É certo que aí já eu tinha alguma experiência em outras fontes de trabalho como escritório de contabilidade (meu primeiro emprego formal), cartórios e restaurante até ingressar no serviço público como agente administrativo e mais tarde como professor.


Olhando agora para trás vejo que desde os ontens tenho sido um vencedor, um pequeno-grande homem, de quem o esforço e a persistência têm sido fortes aliados.


Hoje atuo como gestor de uma escola de porte médio, integro a ABL-Academia Bacabalense de Letras, uma instituição literária da qual já fui presidente por dois mandatos.


Casado há treze anos, tenho uma esposa que me apoia e dois lindos filhos (Ramiro, 12 e Olávia, 9) para os quais pouco disponho de tempo. Tenho muitos conhecidos e poucos amigos, sem tempo, é certo, mas sei que me admiram e me gostam à beça.
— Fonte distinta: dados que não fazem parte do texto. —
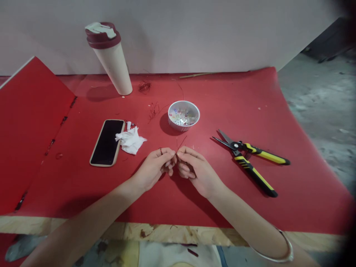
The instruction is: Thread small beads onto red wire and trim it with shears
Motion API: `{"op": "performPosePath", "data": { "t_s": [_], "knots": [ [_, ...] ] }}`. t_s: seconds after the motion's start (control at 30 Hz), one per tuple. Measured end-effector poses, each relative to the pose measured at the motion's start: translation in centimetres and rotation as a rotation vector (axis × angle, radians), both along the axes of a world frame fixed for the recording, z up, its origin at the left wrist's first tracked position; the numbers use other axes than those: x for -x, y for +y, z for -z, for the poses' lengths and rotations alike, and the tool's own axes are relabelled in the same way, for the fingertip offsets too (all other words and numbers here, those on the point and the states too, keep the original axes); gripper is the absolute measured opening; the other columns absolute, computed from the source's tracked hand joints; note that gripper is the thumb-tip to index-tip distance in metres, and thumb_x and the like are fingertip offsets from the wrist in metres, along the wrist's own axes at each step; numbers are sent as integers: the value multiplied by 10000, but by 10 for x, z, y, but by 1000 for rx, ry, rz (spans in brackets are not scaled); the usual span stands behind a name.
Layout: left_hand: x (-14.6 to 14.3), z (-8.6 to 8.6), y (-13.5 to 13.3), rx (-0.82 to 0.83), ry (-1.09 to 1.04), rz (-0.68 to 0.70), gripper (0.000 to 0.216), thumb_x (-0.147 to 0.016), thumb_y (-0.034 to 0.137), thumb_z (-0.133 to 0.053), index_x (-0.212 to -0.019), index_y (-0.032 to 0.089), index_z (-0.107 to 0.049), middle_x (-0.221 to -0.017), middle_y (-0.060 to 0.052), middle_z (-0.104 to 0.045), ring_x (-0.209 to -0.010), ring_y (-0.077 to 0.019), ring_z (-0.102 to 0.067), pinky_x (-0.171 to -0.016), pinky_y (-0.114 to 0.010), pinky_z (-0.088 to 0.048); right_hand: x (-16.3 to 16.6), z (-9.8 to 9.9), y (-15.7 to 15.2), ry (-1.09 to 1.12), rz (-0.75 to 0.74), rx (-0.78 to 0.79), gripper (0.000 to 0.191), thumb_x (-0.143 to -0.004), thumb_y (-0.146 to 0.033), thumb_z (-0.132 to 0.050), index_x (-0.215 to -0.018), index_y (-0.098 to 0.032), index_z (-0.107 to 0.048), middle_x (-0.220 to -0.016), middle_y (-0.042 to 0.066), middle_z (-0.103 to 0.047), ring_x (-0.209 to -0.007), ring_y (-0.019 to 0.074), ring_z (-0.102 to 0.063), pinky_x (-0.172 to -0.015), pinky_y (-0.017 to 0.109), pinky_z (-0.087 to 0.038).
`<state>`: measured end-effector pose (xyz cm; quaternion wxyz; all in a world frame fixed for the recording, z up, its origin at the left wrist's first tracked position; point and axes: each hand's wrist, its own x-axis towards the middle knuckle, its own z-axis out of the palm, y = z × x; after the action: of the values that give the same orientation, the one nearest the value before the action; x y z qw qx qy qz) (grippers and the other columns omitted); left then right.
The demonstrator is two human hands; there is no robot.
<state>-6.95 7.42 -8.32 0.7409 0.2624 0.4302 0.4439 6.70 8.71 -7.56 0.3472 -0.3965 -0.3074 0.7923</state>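
My left hand (157,165) and my right hand (196,168) meet over the red table covering, their fingertips pinched close together. Between them runs a thin dark red cord (182,142), with a loose end rising above the right fingertips. Both hands are closed on this cord; the part inside the fingers is hidden. A little beyond them stands a small perforated metal bowl (183,127) with many tiny coloured beads (182,114) in it. Pruning shears (247,157) with black and yellow handles lie spread apart to the right of my right hand.
A phone (107,144) lies on the left, a crumpled white tissue (131,141) overlapping its edge. Tangled red cord (144,86) rests near a tall tumbler (112,63) by the back wall. A thin stick (197,75) lies along the wall. The table's wooden front edge (155,233) is nearest me.
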Motion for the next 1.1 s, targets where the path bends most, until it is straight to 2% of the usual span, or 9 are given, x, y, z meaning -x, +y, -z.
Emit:
{"op": "performPosePath", "data": {
  "t_s": [0.27,0.7,0.8,0.9,1.1],
  "knots": [
    [3,-1,-1,130,-192,28,208,-786,258,-595,-627,125,-573,-578,35,-384,-526,-59,-381,-480,-157,-398,0,0,1,-29,0,-60,209,-807,-266,-562,-630,-161,-523,-449,-88,-327,-382,24,-203,-395,194,-152],
    [3,-1,0,153,-188,34,222,-804,237,-548,-608,132,-537,-556,41,-358,-523,-63,-371,-493,-165,-388,1,3,0,-24,-5,-65,202,-803,-265,-579,-642,-161,-516,-454,-94,-325,-381,18,-212,-399,184,-157],
    [5,-3,1,170,-227,67,245,-819,224,-491,-592,137,-516,-544,39,-355,-511,-68,-365,-495,-175,-388,-1,1,1,52,-60,-37,199,-837,-278,-546,-680,-156,-536,-470,-88,-364,-372,13,-228,-406,178,-198],
    [5,-4,1,115,-234,64,255,-824,220,-473,-583,140,-493,-583,24,-409,-518,-67,-373,-516,-180,-393,-4,-1,3,156,-117,33,236,-884,-299,-473,-707,-154,-531,-505,-76,-405,-369,12,-241,-421,180,-240],
    [4,0,0,0,-140,47,252,-815,225,-490,-579,141,-473,-598,28,-387,-525,-68,-369,-542,-192,-382,-11,-2,6,233,-186,160,201,-868,-241,-505,-690,-149,-487,-489,-97,-336,-351,1,-155,-384,159,-176]
  ]
}}
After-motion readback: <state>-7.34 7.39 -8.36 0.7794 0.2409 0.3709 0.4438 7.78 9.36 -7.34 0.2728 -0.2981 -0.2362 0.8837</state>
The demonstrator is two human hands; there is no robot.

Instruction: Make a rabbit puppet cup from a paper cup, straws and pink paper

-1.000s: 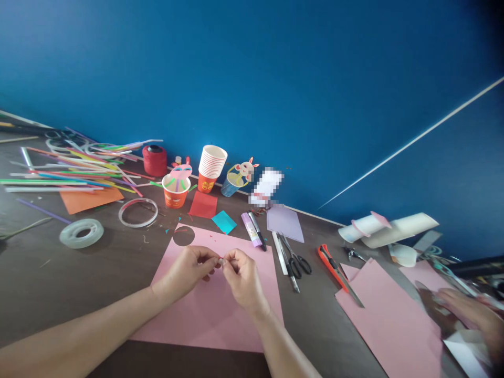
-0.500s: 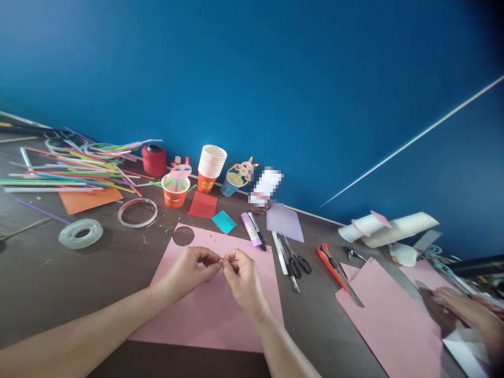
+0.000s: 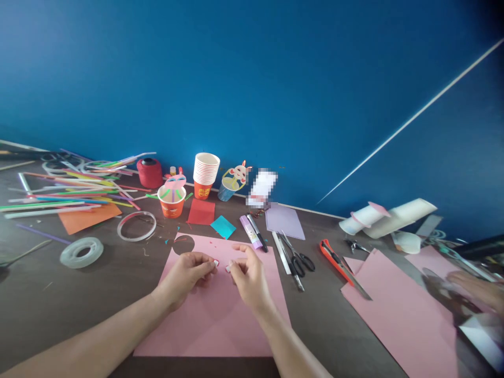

Minhas conquistas já o são numerosas, minha idade avança nos meus dias e meus sonhos caminham juntos altivos e renovados. Pretendo, não tão distante, possuir minha casa de sobrado e nela a minha “Sala-museu do Costa Filho” para a qual já conto com certo acervo (coleções, camisas, objetos, etc.), tudo muito arrumado e limpo. Sonho também adquirir uma casa no centro da cidade, onde as coisas acontecem mais de perto. Sobretudo, almejo aprender com a própria vida a dar seu real sentido a cada amanhecer, a cultivar sua harmonia no lar e proporcionar felicidade aos que me rodeiam.
Por fim, tudo isso não teria sentido e nenhum respaldo se aqui não reconhecesse a Deus como motivo maior de minha vida e a ele não declarar minha gratidão.